He's depressed. Diagnosed by neuro psych. 

He's been this way for 3 years but it's taken time to get him the help he really needs because his mom didn't want to admit his problems and our decree has some restraints. 

Finally got him to a psychiatrist today and was prescribed 10mg of Prozac. From what I'm told, this is the minimum amount. 

He is struggling with school. 

He intimidates both his mother and my girlfriend with his size and demeanor when I'm not around. 

Don't really know what I'm looking for here yet but throwing this out to see where it goes. 
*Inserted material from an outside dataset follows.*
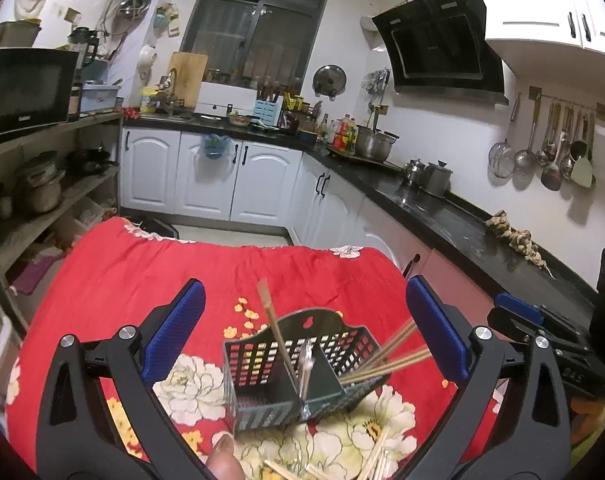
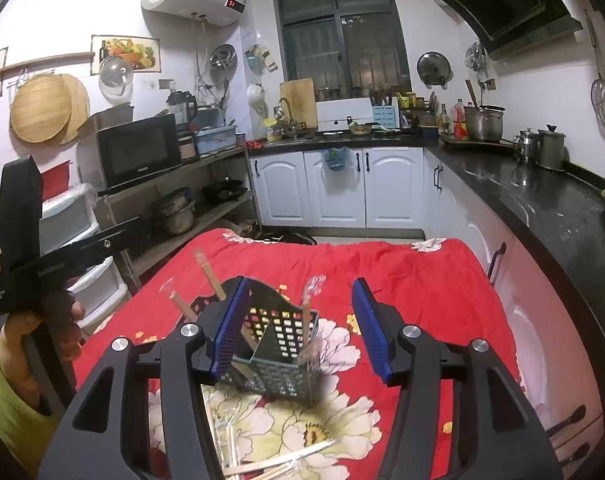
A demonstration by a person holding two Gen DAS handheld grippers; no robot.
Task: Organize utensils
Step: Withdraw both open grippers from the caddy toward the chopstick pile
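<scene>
We hold the left gripper (image 1: 304, 334) spread wide, its blue pads (image 1: 176, 330) clear of everything, with nothing pinched between them; the right gripper (image 2: 300, 330) stands about half open and also pinches nothing, though in its own view its left pad overlaps the near corner of the holder and we cannot tell whether it touches. Just ahead of both sets of jaws stands the black perforated utensil holder (image 1: 298, 372), upright on the red floral cloth (image 1: 150, 264) and split by a divider. Inside it we see a wooden chopstick (image 1: 272, 322) leaning in the left compartment, a clear plastic fork (image 2: 312, 294) near the divider, and a bundle of chopsticks (image 1: 390, 354) slanting out of the right side. So part of the sorting looks done. Below the jaws, nearer to us than the holder, loose chopsticks and clear plastic pieces (image 2: 274, 466) lie scattered on the cloth, and we judge those are what is left to pick up and drop in.
</scene>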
His first therapist was the one that recommended the neuro psych. I got the testing done and his mom freaked out. Threatened the therapist with sanctions from the state and took him to new therapist. New therapist agreed with original and neuro. All three of them plus our parent facilitator agree that he is depressed and needs to be on meds. They all also agree that he could become suicidal without treatment. 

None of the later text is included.